En el punto de mira
Todo permaneció en suspenso durante unos segundos. Entonces, el policía echó a correr hacia el edificio. Al principio, Luis no sabía cómo actuar. No reaccionó hasta que escuchó cerrarse la puerta principal. Incluso si era una autoridad, estaba claro que no albergaba buenas intenciones. Se vio empujado a escapar hacia arriba. Subía los escalones de dos en dos mientras, al otro lado del pasillo, su ágil perseguidor se aproximaba a grandes zancadas.
Decidió salir a la azotea para huir por el tejado. El policía le pisaba los talones pese a que las tejas, deterioradas y frágiles, se rompían o soltaban con facilidad. Luis no tenía claro hacia dónde ir; solo sentía la necesidad vital de correr muy lejos de aquel hombre. Recordó de pronto la escalera de incendios que veía desde su roñosa habitación. La buscó desesperadamente, achinando los los ojos para poder ver a través de la densa y nebulosa oscuridad de la noche. Cuando al fin la divisó, dudó si saltar. Ese breve momento fue suficiente para que el agente le alcanzara y se abalanzase sobre él, pero resbaló, de modo que solo logró agarrar a Luis de un tobillo. Ambos perdieron el equilibrio y terminaron forcejeando mientras se resbalaban poco a poco tejado abajo.
Luis se resistía y pataleaba. Consiguió zafarse del policía a cambio de perder uno de sus zapatos y volvió a asomarse al vacío que le separaba del edificio de enfrente. Miró hacia atrás: aquel asesino ya se estaba levantando y buscaba su arma. No tenía otra opción. Cogió impulso y saltó. Estuvo a punto de no lograrlo; sin embargo, pudo agarrar una de las barras de la estructura de metal en el último momento, lo que le salvó de una terrible caída de cinco plantas. A duras penas se recompuso y se aupó al oxidado andamio antes de apresurarse a bajar por las escaleras. Vio un fogonazo. Un disparo había hecho saltar chispas al rozar uno de los hierros de la estructura.
Finalmente llegó abajo. Se encontraba cerca del coche patrulla que el policía había abandonado en mitad de la calle. Miró hacia el tejado buscando la silueta del homicida, pero no la vio. Cayó de rodillas, exhausto por el esfuerzo y el estrés. Trataba de recuperar el aliento cuando giró su cabeza hacia la derecha y observó el cuerpo del vagabundo muerto. No pudo evitar la tentación de acercarse. Si iba a morir, al menos quería saber, o intentar comprender, por qué, o por quién. Alargó lentamente su mano para apartar los andrajos que le cubrían. Quedó escandalizado cuando contempló aquel rostro tan familiar: reconoció sin dificultad a un famoso ministro español. Luis retrocedió, aterrado y confundido, pero antes de poder seguir huyendo, alguien saltó sobre su espalda. El policía le había alcanzado y, pistola en mano, había inmovilizado casi por completo a su víctima. La pelea apenas duró unos segundos y terminó con el eco de un disparo en mitad de la noche.

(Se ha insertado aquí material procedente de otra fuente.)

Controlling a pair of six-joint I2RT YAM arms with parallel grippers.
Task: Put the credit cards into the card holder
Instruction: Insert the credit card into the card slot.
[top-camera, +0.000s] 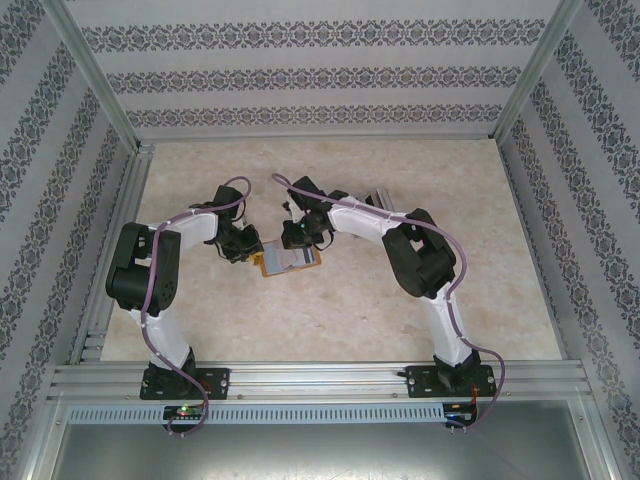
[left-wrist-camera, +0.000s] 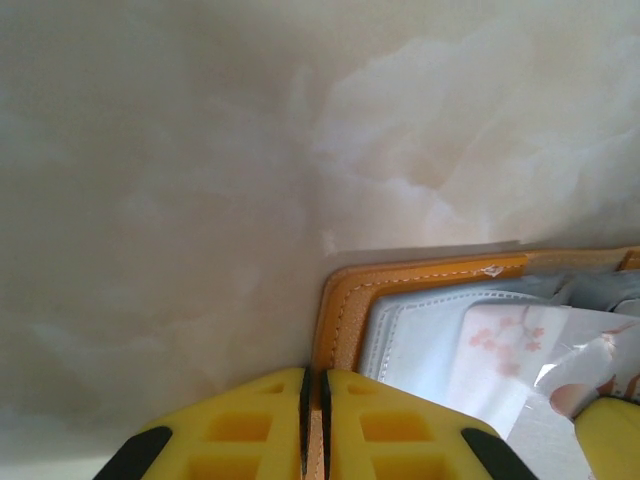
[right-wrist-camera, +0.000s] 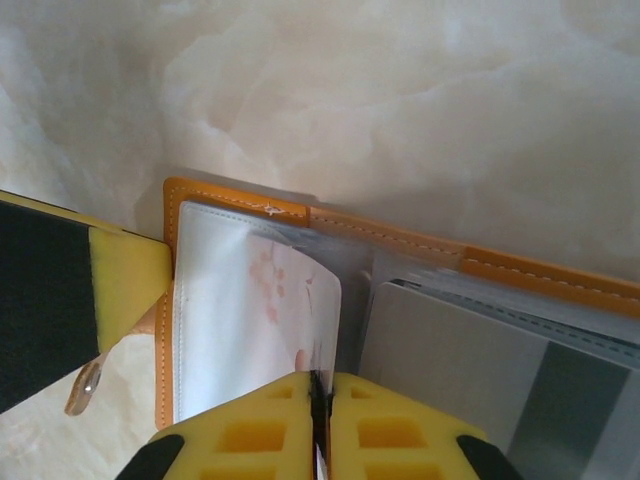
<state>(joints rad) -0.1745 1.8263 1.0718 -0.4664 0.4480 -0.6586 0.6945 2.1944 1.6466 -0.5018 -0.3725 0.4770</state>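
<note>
Pinning edge of card holder (left-wrist-camera: 345, 300) in clenched left pincer (left-wrist-camera: 314, 400); grasping clear sleeve (right-wrist-camera: 255, 320) in right pincer (right-wrist-camera: 320, 395) (presumably parting a pocket).

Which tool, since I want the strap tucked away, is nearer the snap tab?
Left. The left tool clamps the wallet edge right beside the snap tab; the right tool pinches a clear sleeve farther in, near the wallet's middle.

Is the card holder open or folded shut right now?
Open: card holder lies spread, inner clear sleeve facing up; left gripper pinches its orange edge, right gripper pinches the sleeve.
</note>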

A la mañana siguiente, las autoridades mantenían a raya a los mirones que rodeaban la escena del crimen. A primera hora habían sido descubiertos dos cuerpos en mitad de una discreta calle de Madrid: uno no era ni más ni menos que el del ministro de Justicia; el otro, el de un sujeto desconocido. Solo pudieron servirse de la documentación que el llevaba cadáver encima para identificar a Luis Perea, ya que su rostro había quedado irreconocible, destrozado por un arma de medio calibre.
Mientras los forenses trabajaban, un humilde cantante de taberna contemplaba la grotesca imagen. Iba vestido con un uniforme policial de una talla demasiado grande para él. Esperó a que empezaran a trasladar los cuerpos antes de desaparecer entre la multitud.